Directions
Repeat the data. Keep each line identical.

Data extract
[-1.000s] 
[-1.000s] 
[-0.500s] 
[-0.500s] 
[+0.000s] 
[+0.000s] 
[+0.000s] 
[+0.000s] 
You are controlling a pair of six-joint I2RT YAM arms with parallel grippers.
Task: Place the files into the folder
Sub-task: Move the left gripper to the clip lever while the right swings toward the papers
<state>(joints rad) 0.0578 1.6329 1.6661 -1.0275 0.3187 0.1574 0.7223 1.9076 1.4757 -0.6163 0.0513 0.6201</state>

Response to this exercise
[-1.000s] 
[-1.000s] 
[-0.500s] 
[-0.500s] 
[+0.000s] 
[+0.000s] 
[+0.000s] 
[+0.000s] 
You are controlling a pair of six-joint I2RT YAM arms with parallel grippers.
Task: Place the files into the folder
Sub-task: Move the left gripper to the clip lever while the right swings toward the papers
<state>(joints rad) 0.0578 1.6329 1.6661 -1.0275 0.3187 0.1574 0.7223 1.9076 1.4757 -0.6163 0.0513 0.6201</state>

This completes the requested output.